ACTIVITY
Look through the listing below, find every line with the string "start", and copy it.

GIVEN MATERIAL

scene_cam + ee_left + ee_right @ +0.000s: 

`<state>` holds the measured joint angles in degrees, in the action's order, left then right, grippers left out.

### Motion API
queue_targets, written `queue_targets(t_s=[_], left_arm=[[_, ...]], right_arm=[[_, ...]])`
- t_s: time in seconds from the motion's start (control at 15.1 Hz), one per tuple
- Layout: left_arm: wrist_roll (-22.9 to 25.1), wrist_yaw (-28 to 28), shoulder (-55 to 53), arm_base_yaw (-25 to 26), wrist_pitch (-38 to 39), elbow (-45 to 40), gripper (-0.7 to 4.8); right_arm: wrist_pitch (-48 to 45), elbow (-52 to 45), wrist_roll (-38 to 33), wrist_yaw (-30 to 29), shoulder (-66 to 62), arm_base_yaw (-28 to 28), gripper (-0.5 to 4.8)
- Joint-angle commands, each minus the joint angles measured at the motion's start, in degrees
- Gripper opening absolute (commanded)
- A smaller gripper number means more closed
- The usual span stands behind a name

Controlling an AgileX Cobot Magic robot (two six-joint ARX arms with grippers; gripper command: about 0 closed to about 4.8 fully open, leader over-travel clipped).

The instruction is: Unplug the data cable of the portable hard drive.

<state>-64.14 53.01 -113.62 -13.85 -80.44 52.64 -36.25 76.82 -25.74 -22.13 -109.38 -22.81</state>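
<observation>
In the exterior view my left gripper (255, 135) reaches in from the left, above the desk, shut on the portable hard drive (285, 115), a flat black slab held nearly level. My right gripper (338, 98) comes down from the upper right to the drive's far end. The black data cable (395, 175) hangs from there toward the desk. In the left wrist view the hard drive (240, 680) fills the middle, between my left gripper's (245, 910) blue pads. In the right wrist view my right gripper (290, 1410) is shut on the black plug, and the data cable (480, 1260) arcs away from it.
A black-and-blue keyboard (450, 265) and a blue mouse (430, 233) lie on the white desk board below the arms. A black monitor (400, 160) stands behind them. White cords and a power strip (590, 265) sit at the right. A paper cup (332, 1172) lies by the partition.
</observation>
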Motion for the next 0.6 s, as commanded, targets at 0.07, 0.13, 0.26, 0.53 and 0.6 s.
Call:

RESULT FOR THIS TASK
- t_s: time in seconds from the motion's start (control at 15.1 Hz), one per tuple
- Joint-angle commands, each minus the joint angles measured at the motion's start, in degrees

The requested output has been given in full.